Comments from the Mint Report
The Annual Report of the Director of the Mint, 1874, reprinted the comments of Director Henry Richard Linderman concerning production during the past fiscal year (July 1, 1873 to June 30, 1874) and other matters, including the observations of O.H. LaGrange, superintendent of the San Francisco Mint:
"THE TRADE DOLLAR: The coinage of trade dollars during the fiscal year amounted to $3,588,900, the greater portion of which were exported to China, where they found a ready market, and continue to grow in favor for trade and exchange purposes. Owing to the limited capacity of the mints on the Pacific coast, we have not been able to meet the demand for these coins. The increased capacity of the new mint in San Francisco, to which operations will soon be transferred, and the addition of new machinery and appliances at the Carson mint, will enable us to meet the demand for all the coin, both gold and silver, which may be required on that coast for circulation and export.
"The total issue of silver dollars from the organization of the mint to the 1st of April, 1873, at which time, under the provisions of the coinage act, their coinage was discontinued, amounts to a little over $8,000,000. Adding $1,378,500, the amount of trade dollars coined during the first quarter of the current fiscal year, to the coinage for the year ended June 30, 1874, gives the issue as more than half of the total coinage of the old silver dollar during a period of nearly 80 years. Attention is invited to a memorandum in the appendix from the superintendent of the San Francisco Mint, containing some interesting information in relation to the course of the trade dollar."
Trade Dollars Become Popular
The American Journal of Numismatics, October 1874, stated this:
"THE AMERICAN TRADE DOLLAR. The American trade dollars have gained a wide circulation. At the Calcutta Mint 233,000 of them had been received during three months of the present year."
Not mentioned at the time was the fact that these coins were sent to India to buy opium (see article reprinted below under Additional Information, 1875) and were melted to be recoined into Indian issues.
San Francisco Mint Busy in Autumn 1874
The American Joumal of Numismatics, January 1875, printed the following statement, which was probably taken from San Francisco papers printed late in 1874:
"The United States Mint in San Francisco is said to be coining about 20 thousand daily of the new trade dollar, which is so favorably received in the East that it is rapidly taking the place of the old Mexican dollar, and is affording a market also for silver bars. It is reported that the demand is increasing, and all that the mint can supply are at once taken up. The San Francisco papers regard it as a valuable aid to the merchants of that city in their efforts to control the tea trade.

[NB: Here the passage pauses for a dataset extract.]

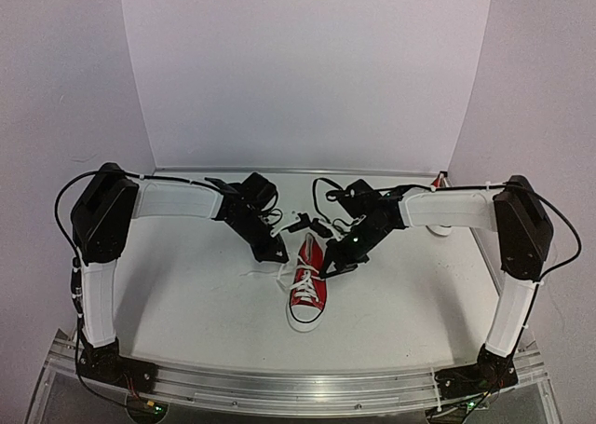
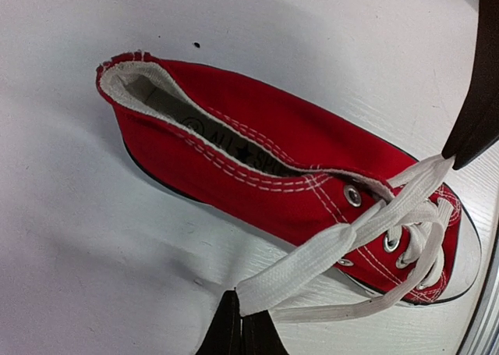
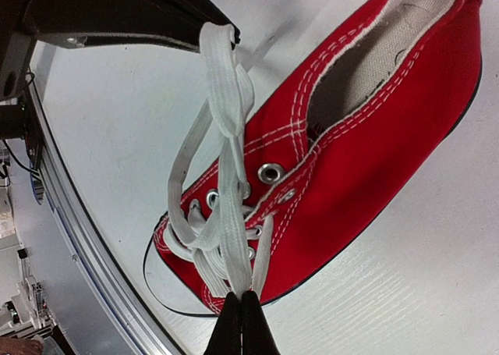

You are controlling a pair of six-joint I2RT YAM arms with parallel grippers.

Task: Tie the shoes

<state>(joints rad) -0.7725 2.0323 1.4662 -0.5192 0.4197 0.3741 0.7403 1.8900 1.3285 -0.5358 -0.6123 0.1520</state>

"In this connection we add the following 'clipping':
" 'The Chinese merchant now contemplates his pile of American trade dollars with satisfaction. The Chinese commercial mind has found this new trade dollar to be fully worth its face, and like the Mexican dollar, it is being rapidly absorbed, to disappear from the United States totally and absolutely. The American piece made its appearance in the Chinese hongs almost unheralded; its bright, finished look operated as a good introduction; it has proved the "open sesame" to Chinese storehouses.
" 'But now the British government, we are told, comes forward and says that it is disposed to go into the trade dollar business itself, and a demand goes home from Hong Kong for a coinage of that description. It is galling that an American token should be the circulating medium in an English colony. So we are likely to have competition in the trade dollar business. The average English merchant knows that the Spanish dollar captured the affections of the Celestial, because it was worth one or two cents more than its face. The American trade dollar is the next thing to the Spanish dollar, and the price of goods is cheaper in this currency than in any other.' "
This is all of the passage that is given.